If our government supports globalization, they need to put their jobs where their mouth is too. If they gonna talk the talk, they gotta walk the walk. They need to save money, why not?
How about anarachy?
(Sure, what the government does may be worse than anarchy -- but it can't make the anarchy any worse, since any governmental intervention into a state of anarchy by defition reduces the anarchy.)
The Mongrel Dogs Who Teach
Bordering on racist.
And not even funny in the bargain.
No gods, no demons, and no masters. Secular Humanism!
Using their logic we would have never went to the moon, with out risk we would not have advance as we have.
NASA has become a politcal pig, don't want to take risk. Could be unpopular with the politicans and loose funding.....
Wise men speak because they have something to say, Fools because they have to say something!!!!
It's time to kill the current shuttle. It was poorly concieved in the first place. Maybe we didn't know it then, but it's obvious now. Use a shuttle to launch people, and rockets to launch payloads. Reducing the size reduces the complexity and risk. Not to mention the launch costs.
Replacing the shuttle with something more efficient doesn't necessarily mean few jobs or smaller budgets. Retask the savings to other projects. Like actually finishing the ISS, building an orbiting launch platform, and robotic missions on the moon and Mars.

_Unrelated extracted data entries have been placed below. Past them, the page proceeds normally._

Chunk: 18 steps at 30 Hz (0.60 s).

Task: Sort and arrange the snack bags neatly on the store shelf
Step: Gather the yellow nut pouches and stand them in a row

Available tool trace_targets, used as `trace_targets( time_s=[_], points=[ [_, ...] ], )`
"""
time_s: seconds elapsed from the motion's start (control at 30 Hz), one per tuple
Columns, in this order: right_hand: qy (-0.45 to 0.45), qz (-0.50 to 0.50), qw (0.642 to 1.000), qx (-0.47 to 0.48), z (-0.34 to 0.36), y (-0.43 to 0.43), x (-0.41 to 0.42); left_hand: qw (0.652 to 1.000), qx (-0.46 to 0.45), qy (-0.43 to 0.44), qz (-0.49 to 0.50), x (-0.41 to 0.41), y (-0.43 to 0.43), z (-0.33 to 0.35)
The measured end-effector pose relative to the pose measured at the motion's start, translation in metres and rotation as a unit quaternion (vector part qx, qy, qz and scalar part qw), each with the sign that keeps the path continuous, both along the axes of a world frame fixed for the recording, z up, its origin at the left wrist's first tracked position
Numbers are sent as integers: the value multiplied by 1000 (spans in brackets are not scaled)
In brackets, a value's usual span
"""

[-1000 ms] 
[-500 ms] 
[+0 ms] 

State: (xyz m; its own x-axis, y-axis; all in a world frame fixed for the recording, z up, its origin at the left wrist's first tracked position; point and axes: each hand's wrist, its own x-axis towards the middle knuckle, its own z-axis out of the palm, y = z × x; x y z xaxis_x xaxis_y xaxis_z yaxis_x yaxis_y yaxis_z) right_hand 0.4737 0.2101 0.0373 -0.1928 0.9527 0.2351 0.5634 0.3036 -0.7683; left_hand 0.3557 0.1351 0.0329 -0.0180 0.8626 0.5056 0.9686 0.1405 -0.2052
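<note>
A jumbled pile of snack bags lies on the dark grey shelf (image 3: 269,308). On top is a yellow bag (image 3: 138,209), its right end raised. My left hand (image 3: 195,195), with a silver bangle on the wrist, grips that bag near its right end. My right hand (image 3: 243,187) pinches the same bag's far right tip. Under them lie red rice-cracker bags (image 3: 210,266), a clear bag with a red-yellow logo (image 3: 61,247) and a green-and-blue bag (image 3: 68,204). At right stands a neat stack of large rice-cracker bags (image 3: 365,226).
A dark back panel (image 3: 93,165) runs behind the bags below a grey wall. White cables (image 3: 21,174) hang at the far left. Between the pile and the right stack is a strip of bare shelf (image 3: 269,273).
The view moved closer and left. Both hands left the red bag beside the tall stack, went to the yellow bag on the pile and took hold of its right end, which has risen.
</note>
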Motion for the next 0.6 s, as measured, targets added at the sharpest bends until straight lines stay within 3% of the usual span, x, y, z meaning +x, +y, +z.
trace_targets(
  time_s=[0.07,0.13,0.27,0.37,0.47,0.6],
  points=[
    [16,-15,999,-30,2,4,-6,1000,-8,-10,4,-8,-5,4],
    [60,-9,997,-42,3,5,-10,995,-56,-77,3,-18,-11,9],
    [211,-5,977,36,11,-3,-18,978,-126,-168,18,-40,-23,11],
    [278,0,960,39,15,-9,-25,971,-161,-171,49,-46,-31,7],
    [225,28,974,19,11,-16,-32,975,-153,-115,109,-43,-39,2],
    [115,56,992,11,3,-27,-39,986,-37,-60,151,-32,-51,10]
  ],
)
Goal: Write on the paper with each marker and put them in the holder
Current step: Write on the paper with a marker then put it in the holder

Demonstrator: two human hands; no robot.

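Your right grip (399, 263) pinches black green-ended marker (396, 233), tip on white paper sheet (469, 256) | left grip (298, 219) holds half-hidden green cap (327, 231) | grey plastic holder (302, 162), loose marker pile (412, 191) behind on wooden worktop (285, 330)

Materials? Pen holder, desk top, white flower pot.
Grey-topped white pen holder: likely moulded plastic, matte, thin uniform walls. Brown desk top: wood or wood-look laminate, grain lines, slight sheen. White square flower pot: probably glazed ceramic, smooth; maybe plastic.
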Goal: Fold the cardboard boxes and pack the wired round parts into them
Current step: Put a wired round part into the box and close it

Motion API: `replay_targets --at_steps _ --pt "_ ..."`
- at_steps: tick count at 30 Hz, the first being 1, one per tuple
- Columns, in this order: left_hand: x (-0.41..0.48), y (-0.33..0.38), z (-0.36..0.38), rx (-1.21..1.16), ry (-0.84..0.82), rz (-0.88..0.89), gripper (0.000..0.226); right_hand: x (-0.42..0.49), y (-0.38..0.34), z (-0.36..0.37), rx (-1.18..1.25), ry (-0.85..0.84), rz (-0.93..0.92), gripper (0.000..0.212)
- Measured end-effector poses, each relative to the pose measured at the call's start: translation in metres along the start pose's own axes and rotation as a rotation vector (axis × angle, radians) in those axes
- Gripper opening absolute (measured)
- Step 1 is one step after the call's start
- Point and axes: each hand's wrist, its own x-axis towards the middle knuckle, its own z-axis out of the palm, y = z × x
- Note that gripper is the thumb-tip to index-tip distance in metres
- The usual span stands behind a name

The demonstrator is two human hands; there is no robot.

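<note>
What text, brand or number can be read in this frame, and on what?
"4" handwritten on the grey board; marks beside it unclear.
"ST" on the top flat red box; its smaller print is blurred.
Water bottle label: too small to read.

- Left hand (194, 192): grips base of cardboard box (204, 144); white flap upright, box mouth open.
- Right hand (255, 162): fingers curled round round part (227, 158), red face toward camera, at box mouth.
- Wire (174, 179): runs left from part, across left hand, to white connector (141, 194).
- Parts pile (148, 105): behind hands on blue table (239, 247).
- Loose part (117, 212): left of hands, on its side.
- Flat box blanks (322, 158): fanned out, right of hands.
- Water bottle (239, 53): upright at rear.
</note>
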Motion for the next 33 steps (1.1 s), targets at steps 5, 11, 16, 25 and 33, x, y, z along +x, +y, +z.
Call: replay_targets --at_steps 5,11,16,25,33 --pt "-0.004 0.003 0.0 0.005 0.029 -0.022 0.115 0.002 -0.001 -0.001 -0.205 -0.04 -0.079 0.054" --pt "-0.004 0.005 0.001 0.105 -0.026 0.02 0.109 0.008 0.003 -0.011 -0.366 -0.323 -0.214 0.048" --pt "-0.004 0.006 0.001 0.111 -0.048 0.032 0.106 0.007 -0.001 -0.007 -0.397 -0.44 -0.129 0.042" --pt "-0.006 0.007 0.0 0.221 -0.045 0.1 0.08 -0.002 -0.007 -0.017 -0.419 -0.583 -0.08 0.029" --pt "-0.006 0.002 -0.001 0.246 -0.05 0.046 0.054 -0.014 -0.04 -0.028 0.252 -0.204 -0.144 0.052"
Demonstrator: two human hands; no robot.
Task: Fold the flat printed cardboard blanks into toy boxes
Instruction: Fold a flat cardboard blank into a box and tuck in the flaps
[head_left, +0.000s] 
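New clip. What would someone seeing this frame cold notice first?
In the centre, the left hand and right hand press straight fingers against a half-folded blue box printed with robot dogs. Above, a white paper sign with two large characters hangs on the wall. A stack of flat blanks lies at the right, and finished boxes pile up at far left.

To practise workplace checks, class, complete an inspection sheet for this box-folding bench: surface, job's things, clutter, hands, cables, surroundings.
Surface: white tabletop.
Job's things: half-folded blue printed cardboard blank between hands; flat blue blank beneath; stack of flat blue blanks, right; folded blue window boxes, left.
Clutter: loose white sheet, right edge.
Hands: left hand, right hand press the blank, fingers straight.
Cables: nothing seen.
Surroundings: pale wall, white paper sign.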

It is amazing what you can accomplish if you do not care who gets the credit. -- Harry Truman
Okay great, the precedent is there.. The concept still stays the same. Ask the Europeans and Canadians to kick in more.. enough to cover the launch. Open it up to other countries for involvement, giving them access to the telescope in return.
:)
Do the Russians have a vehicle capable of this sort of rendezvous while carrying the necessary parts/supplies/tools/crew? Maybe they could provide a cheaper launch option.

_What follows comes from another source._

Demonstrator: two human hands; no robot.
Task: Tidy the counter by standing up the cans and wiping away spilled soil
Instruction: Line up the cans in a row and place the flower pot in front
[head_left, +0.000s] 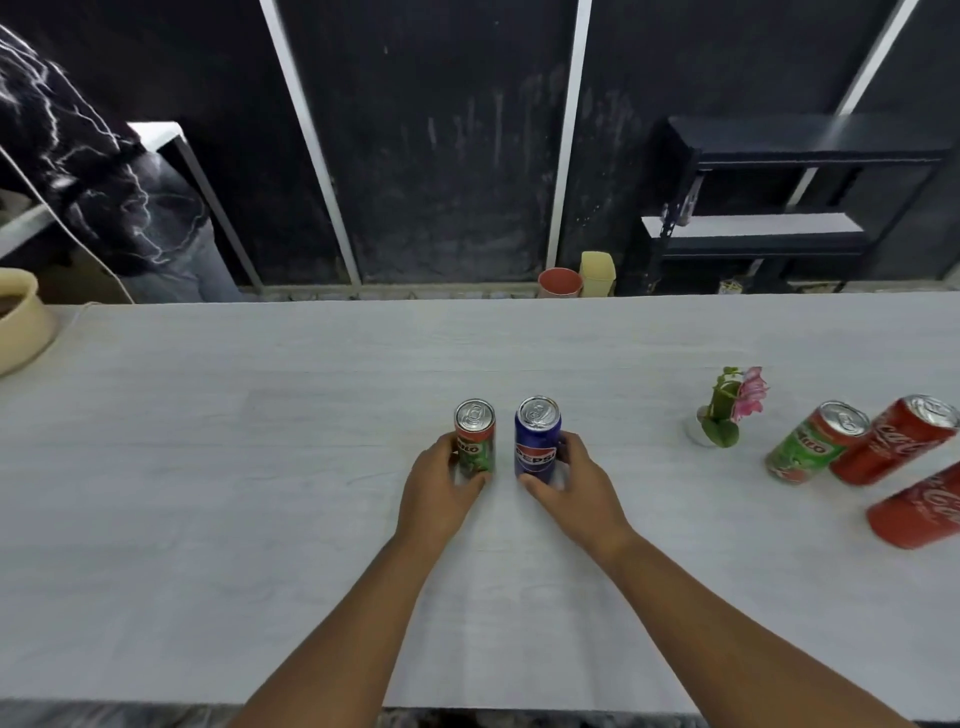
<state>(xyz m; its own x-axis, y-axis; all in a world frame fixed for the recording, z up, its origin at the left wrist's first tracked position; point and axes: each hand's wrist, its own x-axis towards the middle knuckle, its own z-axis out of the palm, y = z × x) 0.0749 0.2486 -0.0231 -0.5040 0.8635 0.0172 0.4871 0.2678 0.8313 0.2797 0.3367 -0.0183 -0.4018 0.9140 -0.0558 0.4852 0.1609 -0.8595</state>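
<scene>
Counter (260, 493) is pale and wide, with lots of bare room left & centre; the near edge runs along the bottom and the far edge meets a dark panelled wall. The right end is crowded.

Cream pot (21, 322) at the far-left edge has something dark inside, prob. soil, but it's cut off by the frame. Small white pot w/ pink flower (727, 410) stands right of centre.

Mid-counter, two cans stand upright, long axes vertical, tabs up, just beside each other with a narrow gap: Milo can (475, 439) and Pepsi can (537, 439). Left hand (441, 493) wraps the Milo can, fingers curled round its left side, thumb in front. Right hand (576, 488) wraps the Pepsi can likewise.

At right, second Milo can (815, 441) and two Coke cans (893, 441) (919, 509) also look upright, tops up, packed close.
</scene>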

The Russians could provide their valuable experience from the Mir.. Their unique brand of duct tape engineering would do wonders for the Hubble.
Actually, I have been keeping up with state-of-the-art for quite some time, and I do know that HST isn't the best out there anymore for a lot of things. However, you are correct that I was wrong to make "sweeping statements", perhaps laziness on my part. There are still a few things Hubble is currently the best at, but much of its designed capabilities can now be done with ground telescopes, and in the near future with even better ground systems and next-generation space telescopes. Whether the remaining features are sufficient for the expense and danger is a matter for debate, one which Hubble proponents have apparently lost.